▶ _EXERCISE PROMPT_
Determine how many lines in the listing below contain "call", then give only that number.

▶ _COLLECTED MATERIAL_
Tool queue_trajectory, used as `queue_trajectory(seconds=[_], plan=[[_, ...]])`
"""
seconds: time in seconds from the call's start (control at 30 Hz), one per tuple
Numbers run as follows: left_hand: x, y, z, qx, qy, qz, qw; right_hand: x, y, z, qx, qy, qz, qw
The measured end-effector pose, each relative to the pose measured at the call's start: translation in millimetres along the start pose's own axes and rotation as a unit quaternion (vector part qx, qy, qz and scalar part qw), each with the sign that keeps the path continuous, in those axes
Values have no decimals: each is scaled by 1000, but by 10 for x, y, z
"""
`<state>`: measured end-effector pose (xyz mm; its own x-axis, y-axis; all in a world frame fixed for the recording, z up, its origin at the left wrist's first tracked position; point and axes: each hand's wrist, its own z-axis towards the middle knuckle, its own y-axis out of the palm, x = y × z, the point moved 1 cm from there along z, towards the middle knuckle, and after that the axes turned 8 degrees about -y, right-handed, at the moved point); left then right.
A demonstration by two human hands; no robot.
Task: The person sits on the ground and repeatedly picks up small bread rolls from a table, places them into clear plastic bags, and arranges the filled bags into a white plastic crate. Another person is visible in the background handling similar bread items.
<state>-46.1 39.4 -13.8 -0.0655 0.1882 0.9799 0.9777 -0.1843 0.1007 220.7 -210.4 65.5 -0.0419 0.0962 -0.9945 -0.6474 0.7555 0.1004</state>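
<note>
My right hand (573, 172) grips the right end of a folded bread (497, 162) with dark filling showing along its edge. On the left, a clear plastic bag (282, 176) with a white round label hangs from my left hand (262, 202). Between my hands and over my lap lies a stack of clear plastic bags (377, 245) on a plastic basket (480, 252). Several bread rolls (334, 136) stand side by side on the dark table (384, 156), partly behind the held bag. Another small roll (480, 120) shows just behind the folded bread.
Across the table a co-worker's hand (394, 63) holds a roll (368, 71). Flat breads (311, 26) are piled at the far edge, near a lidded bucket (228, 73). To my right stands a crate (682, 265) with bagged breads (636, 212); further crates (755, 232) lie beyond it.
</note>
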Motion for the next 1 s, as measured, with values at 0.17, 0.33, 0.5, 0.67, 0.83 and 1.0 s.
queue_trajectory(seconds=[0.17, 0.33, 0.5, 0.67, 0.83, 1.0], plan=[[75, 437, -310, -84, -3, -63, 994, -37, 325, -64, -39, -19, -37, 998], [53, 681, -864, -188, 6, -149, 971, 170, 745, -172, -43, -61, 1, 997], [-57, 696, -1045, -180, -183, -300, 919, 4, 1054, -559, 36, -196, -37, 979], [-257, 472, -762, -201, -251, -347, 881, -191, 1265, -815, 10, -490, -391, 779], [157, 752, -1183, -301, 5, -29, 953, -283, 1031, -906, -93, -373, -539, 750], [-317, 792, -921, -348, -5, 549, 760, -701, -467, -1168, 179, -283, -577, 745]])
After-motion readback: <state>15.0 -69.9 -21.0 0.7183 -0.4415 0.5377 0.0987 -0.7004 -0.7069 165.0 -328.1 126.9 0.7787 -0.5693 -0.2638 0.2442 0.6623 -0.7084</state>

▶ _YOUR RESPONSE_
2